After a full minute, my son opened his eyes and said, "Dad, you cured me of my homosexuality." Then, with manly tears of joy in his eyes, he pointed to Zander and exclaimed, "Let's get that ♥♥♥♥!"

After we wiped Zander's blood off our hands and threw the little fairy into the cold, my son and I sat down with a beer and watched some football.

As we watched, my son turned to me and said, "Dad, I love you. No ♥♥♥♥."

"No ♥♥♥♥ indeed, son," I replied. "No ♥♥♥♥ indeed."
Nips 17 Nov, 2019 @ 5:43pm 
[1/2]I cured my son of the Big Gay. The other day, he came home for Christmas with his new partner. I was excited to meet her (and maybe MEAT her after my son fell asleep hehe), but imagine my horror when it turned out to be another man.

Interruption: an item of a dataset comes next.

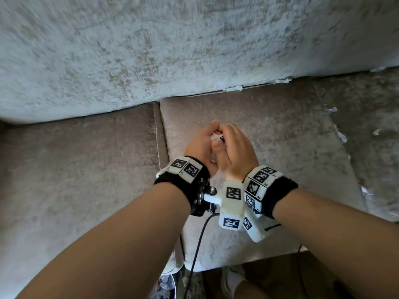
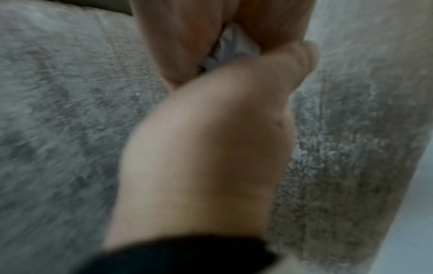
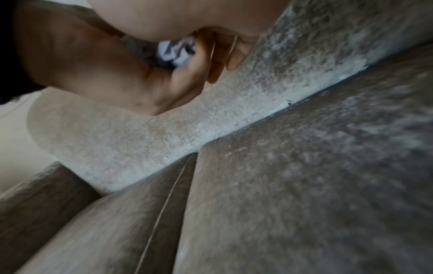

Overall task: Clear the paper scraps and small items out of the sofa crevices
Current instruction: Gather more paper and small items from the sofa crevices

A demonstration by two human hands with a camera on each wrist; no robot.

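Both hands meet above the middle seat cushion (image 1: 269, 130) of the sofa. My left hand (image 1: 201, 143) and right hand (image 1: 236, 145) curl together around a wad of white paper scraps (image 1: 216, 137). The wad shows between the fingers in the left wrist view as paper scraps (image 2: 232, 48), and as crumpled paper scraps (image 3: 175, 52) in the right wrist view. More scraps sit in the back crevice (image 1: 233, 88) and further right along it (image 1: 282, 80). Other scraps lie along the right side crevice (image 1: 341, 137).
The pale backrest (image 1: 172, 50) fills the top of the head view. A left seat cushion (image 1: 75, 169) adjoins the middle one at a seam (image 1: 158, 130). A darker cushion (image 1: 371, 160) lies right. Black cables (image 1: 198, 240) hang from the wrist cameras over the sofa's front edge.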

I immediately started to protest, but my son said "Dad, this is who I am. Zander and I are in love."

Without missing a beat, I turned around and said, "You forgot to say no ♥♥♥♥."

But my boy simply scoffed at me and said, "Actually, dad, I AM a homosexual. That's right, your son is in love with another man." Then my son grabbed Zander's hand and looked at me defiantly.

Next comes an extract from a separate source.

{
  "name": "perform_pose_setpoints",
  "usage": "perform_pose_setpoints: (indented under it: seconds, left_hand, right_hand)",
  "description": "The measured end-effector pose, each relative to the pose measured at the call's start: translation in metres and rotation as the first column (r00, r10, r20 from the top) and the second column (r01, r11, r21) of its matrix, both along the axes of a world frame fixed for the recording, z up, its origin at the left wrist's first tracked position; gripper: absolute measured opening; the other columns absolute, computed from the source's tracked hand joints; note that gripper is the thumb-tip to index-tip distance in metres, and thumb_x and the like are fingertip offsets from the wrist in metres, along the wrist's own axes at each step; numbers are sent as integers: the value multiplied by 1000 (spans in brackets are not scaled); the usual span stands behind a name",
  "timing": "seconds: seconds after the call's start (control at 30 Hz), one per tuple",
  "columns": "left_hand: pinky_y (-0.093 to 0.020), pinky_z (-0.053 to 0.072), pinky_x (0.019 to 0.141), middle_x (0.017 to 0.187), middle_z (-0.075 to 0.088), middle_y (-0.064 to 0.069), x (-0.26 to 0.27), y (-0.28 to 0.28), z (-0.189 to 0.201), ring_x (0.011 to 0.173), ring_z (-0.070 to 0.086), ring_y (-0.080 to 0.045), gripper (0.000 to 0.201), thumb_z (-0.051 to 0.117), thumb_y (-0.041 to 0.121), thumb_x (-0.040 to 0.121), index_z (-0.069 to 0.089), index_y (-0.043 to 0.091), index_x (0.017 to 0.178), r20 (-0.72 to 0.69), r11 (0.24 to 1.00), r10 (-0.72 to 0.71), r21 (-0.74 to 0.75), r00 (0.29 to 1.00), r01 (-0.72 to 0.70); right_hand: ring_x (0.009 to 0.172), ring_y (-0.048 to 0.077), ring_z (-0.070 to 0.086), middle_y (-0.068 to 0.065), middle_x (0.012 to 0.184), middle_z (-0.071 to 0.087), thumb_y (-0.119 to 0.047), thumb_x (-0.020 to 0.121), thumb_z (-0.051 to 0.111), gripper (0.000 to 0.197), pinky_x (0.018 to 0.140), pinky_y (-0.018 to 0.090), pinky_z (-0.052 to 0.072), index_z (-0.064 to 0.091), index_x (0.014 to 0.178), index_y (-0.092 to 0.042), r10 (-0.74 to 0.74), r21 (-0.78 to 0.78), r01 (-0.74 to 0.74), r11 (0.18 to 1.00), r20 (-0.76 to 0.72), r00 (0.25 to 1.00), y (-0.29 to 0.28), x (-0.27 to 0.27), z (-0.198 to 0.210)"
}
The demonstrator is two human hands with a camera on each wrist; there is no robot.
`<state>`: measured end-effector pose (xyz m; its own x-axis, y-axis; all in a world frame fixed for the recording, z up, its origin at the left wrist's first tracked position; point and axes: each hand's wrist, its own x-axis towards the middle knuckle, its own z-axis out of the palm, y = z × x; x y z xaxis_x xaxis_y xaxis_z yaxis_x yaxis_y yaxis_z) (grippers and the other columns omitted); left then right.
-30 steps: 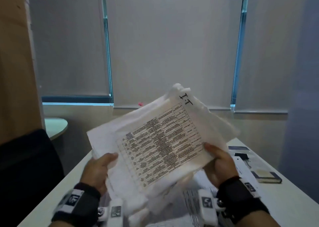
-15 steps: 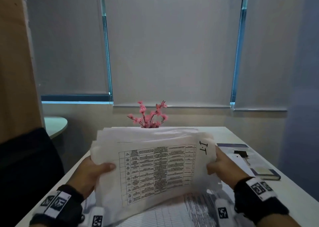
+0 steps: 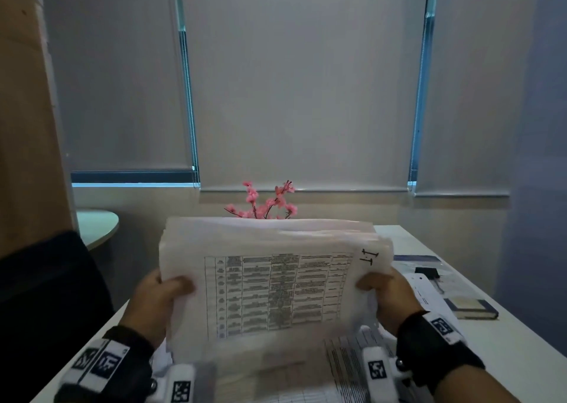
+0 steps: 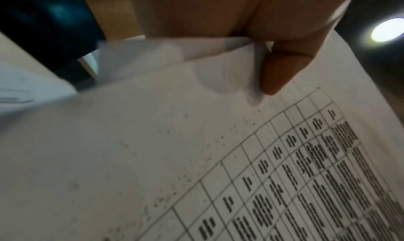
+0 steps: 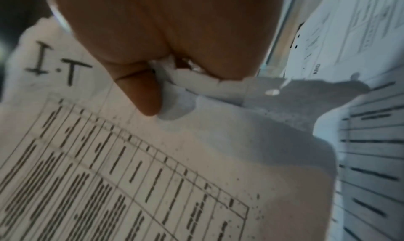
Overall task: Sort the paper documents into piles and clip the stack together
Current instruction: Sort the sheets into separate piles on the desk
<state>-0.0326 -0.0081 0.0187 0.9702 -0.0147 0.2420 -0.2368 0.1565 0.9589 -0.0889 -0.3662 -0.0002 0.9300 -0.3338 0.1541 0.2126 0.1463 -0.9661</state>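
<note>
- Dim office here, grey roller blinds (image 3: 294, 80) down behind a white worktop (image 3: 506, 356), a sprig of pink flowers (image 3: 267, 201) poking up past the paper.
- I've got the stack of documents (image 3: 276, 280) raised off the worktop, tilted toward me, the printed table facing up with "I.T" handwritten at the right corner.
- Left hand (image 3: 156, 301): grip pinching the stack's left edge, thumb (image 4: 282, 68) pressed on the top sheet, fingers hidden behind.
- Right hand (image 3: 389, 295): same grip on the right edge, thumb (image 5: 142, 91) on top just beneath the lettering; the sheet edges there look ragged and uneven.
- I read this as squaring-up. Best way, I reckon: ease both grips a little, stand the stack on its lower edge and tap it on the worktop so the sheets settle flush, then turn it and tap a short side too.
- Mind the loose printed sheets (image 3: 346, 359) lying beneath; tapping on those could drag strays in.
- Black binder clip (image 3: 427, 272) sits off to the right, beside a small book (image 3: 471, 308); I'd reach for it only once the edges line up.
</note>
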Motion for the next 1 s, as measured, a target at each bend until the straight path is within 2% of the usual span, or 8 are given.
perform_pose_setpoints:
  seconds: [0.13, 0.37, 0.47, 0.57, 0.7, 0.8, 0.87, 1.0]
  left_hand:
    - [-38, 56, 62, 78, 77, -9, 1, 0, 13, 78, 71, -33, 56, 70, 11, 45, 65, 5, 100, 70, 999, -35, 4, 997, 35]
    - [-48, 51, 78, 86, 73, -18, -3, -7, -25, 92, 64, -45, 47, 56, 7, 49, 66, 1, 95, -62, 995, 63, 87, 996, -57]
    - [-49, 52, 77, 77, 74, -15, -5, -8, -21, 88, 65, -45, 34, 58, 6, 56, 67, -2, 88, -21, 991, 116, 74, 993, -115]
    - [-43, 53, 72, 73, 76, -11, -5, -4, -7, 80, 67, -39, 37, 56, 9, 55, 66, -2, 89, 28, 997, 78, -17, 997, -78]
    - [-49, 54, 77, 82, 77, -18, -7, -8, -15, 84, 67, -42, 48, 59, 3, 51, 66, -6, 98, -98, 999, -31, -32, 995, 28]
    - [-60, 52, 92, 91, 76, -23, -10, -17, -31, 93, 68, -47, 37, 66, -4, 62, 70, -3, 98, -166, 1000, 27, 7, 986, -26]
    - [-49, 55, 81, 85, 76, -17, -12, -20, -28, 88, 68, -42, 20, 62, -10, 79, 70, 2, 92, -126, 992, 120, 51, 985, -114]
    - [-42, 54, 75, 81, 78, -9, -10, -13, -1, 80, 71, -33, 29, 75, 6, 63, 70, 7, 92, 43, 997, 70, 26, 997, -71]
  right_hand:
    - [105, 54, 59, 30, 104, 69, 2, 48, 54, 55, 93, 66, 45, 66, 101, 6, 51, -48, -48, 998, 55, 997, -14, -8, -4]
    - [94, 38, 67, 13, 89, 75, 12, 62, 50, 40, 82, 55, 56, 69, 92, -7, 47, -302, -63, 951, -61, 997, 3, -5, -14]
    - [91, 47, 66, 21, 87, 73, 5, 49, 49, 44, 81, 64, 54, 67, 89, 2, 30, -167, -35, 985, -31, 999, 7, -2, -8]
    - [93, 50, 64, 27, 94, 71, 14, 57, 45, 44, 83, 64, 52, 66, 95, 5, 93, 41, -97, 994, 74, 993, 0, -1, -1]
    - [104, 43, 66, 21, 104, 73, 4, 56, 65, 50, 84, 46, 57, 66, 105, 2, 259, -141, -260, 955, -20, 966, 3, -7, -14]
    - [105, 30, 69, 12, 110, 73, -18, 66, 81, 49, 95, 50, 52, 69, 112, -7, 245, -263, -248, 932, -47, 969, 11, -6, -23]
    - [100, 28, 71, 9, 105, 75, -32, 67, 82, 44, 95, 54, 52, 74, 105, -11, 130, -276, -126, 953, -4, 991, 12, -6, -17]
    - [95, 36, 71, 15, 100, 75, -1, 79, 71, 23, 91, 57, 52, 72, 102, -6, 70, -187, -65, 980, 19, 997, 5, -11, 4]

For a second, I was utterly devastated. But then I thought to myself What would Trump do? So I stared straight at my son, penetrating his soul with my eyes (no ♥♥♥♥), and said, "But that's gay."
Nips 11 Nov, 2019 @ 7:42pm 
Hey baby.... ♥♥♥♥♥ myself is that a bulge.. you must be happy to see me realizes it’s ♥♥♥♥♥♥♥ diarrhea let me unzip that for you and take a look... feels it leak down my pants and into my socks mmmmm looks.. hard... literally ♥♥♥♥♥♥♥ dies you know I like... hehe.. hard candy.. shoves nasty penis in mouth while sneezing out vomit slurp slurp..... do you... slurp slurp... like this... slurp slurp realizes diarrhea is soaking through her pants turning them brown cough cough.. oh my.. you’re so big I can barely handle it... crams it back in mouth while fart-spraying diarrhea into the already soaked brown underwear I can barely... huff huff... breathe... I love your hard hard candy.. notices a miscarriage and blood mixing with the diarrhea in her pants with the dead baby hey baby.. are you reading to penetrate my lips with your delicious candy...? has a ♥♥♥♥♥♥♥ seizure and goes into a coma
Nips 19 Apr, 2019 @ 9:57am 
I spend 5 hours masturbating before my prostate exams. I edge, and edge and edge, until a butterfly sneezing on my taint could bring me to orgasm. I tactfully shuffle my way down to the doctor's office and when he lubes up I nearly ♥♥♥ every time. But I've trained my keggle muscles enough to the point where I can hold in Mount Vesuvius' wrath. Then as soon as he puts the smallest bit of pressure on my prostate I unleash with the fury of a lion hunting its prey. As the room gets covered in my hot sticky juices the doctor looks on disgusted and leaves the room. I always go to a hospital far away from where I live to get it so that I don't have to go in for surgery under the doctor that I busted to. Best thing is we have free healthcare here, so the doctor gets me off and it's covered by taxpayers. That's my fetish.
Nips 1 Apr, 2019 @ 8:33pm 
I sexually Identify as a Gabe Newell. Ever since I was a boy I dreamed of filling my wallet by dropping Steam Sales onto 12 000 games at once. People say to me that a person being a Newell is impossible and I'm ♥♥♥♥♥♥♥ retarded but I don't care, I'm beautiful. I have 10 computers worth over 10k each in order to drop new Steam Sales every few days. From now on I want you guys to call me "Gabe" and respect my right to get rich fast and discount needlessly. If you can't accept me you're a profitophobe and need to check your wallet. Thank you for being so understanding.